Domingo,
22 de marzo de 2020. Primera semana de cuarentena. La cama me rechaza temprano.
En el Sur amanece un estupendo día de primavera. Después de la lluvia nocturna el
patio huele a la tierra mojada. Disfruto de ese instante y procuro desechar
cualquier otro pensamiento. Más nos vale. Boro-boro trota contenta hacia el
parque del Barrero… pero está cerrado. El estado de alarma tiene estas cosas. Por
el camino solo nos cruzamos con otro perrito y su dueño. No nos conocemos, pero
nos saludamos con una especial cordialidad (los humanos, digo). El otro perro
se encara con un gato indolente que toma el sol en mitad del camino. No se inmuta
el felino. Boro-boro ladra envalentonada para ayudar a su colega… pero el gato sigue
impasible en su puesto. Ni se molesta en abrir los ojos y los perros mantienen
la distancia. ¡Esto no es lo que era! Los tiempos siguen cambiando desde que lo
anunció Dylan… y me parece que jamás van a dejar de cambiar.

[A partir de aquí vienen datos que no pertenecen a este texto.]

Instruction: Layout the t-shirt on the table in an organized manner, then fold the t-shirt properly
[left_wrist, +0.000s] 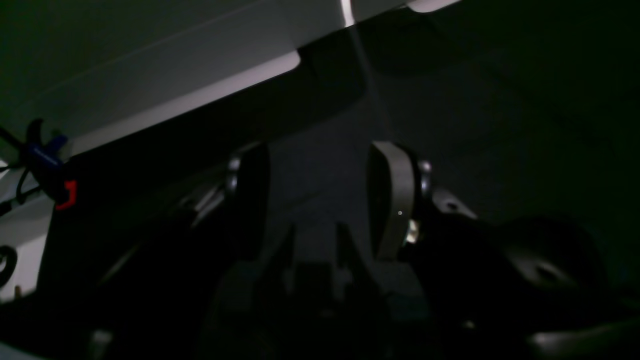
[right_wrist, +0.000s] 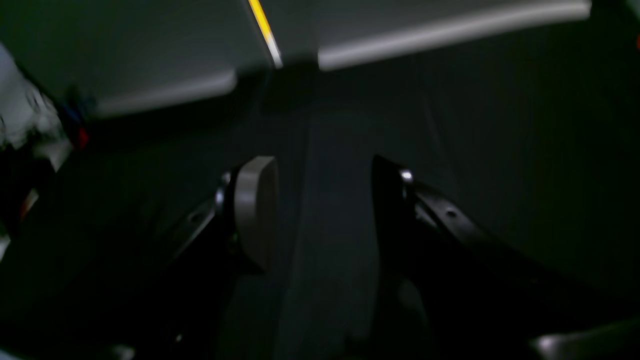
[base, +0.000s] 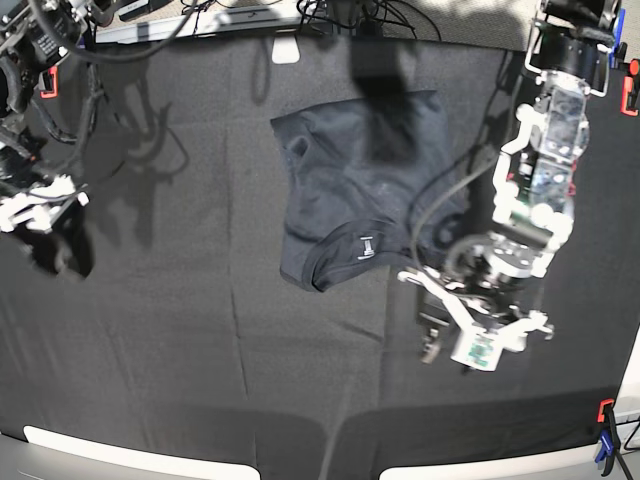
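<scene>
one dark navy short-sleeved t-shirt (base: 355, 200) lies crumpled near the far edge of the black-clothed table (base: 200, 380), collar toward the near edge; left gripper (left_wrist: 320, 200) and right gripper (right_wrist: 320, 210) both gape, empty.

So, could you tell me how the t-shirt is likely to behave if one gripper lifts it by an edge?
The t-shirt lies rumpled with soft folds, so it is probably floppy and would drape and hang rather than hold its shape. It looks thin, so likely light for its size. Pushed across the cloth-covered table, it would probably bunch up rather than slide as one piece.

no text can be read; the t-shirt's (base: 350, 185) white neck label (base: 367, 245) is too small.
</scene>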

Gente junta / (c) Milan-2012 |
Ayer
dio una charleta televisiva el presidente Sánchez. A él le toca ser la cabeza
visible de este país enclaustrado. ¿Logrará serlo? Este coronavirus, y las
medidas para combatirlo, está creando entre nosotros la conciencia de
pertenecer a un mismo colectivo (me parece que esto pone de los nervios a la
derecha filofascista, y a la otra también). Es algo que teníamos muy atrofiado,
lo de sentirnos miembros de una misma cosa, digo. Ahora, cuando nos ataca el
mismo enemigo, en cuestión de días estamos redescubriendo de somos un pueblo
capaz de cosas que ni sospechábamos. Es verdad que la pandemia nos hace vulnerables,
que nos sumerge en un baño de humildad, pero al mismo tiempo parece que —de
momento— nos hace mejores personas. Da la sensación de que con el país en
cuarentena entendemos por fin qué es lo verdaderamente valioso en nuestro
modelo de sociedad: los ciudadanos. Y en concreto, la gente que pelea cara a
cara contra el virus en hospitales, en las calles y fábricas, en los servicios
básicos, en las fuerzas armadas, en las distintas policías y demás funcionarios;
los miembros de protección civil, los que trabajan en el sector primario, los
que están detrás de las cajas de los supermercados y muchos más… Ciudadanos fundamentales
mantienen nuestro entramado vital. Son ellos lo más valioso de nuestra sociedad.
El
virus ha servido para entender eso, que el sostén del Estado no son los
políticos, ni las estrellas del deporte, ni los famosetes encumbrados por la
telebasura, ni los privilegiados por nacimiento. Muchos de estos —incluida la
familia real, por supuesto— se han convertido, de la noche a la mañana, en personas
prescindibles. Sólo son un mal escaparate de la sociedad, son el circo cutre, productos
de usar y tirar… y, por lo general (salvo honrosas excepciones), difícilmente
son ejemplo para nadie.
Hoy
hemos comprendido que una cajera de supermercado es mucho más importante que un
futbolista o un famosete infumable. ¡Qué pequeñas y que ridículas parecen ahora
esas estrellas mostrando en las redes sociales sus gracietas encerrados en sus
lujosas casas! ¡Qué insustancial parece el rey diciendo a destiempo pamplinas
que a nadie interesa!
Susana,
mi cajera-reponedora del MAS, es mucho más importante que cualquiera de ellos. ¡Ahí
está, detrás de la caja, expuesta día tras día a un contagio! ¿Por cuántos
euros al mes se expone Susana? ¡Ojalá! la pandemia nos sirva de reflexión y comprendamos
que el objetivo de toda política debería ser el bienestar de los que sostienen
a la sociedad: la gente real, la importante, es decir, el pueblo —esos héroes
anónimos que se lo trabajan y cumplen con sus obligaciones—. Los que construyen
día a día la intrahistoria unamuniana. A esa gente debemos la cohesión de
nuestra sociedad, no a los que emergen de la basura mediática, no a los que
nacen en camas nobles, no a los surgen de una democracia formal y traicionada.
Me
gustaría que una de las consecuencias de esta crisis sanitaria, social y
económica fuese un cambio de mentalidad que reconozca al pueblo —no a las
élites ni a los mercados— como el pilar básico de la sociedad. Y que su
bienestar sea el objetivo inviolable de la política.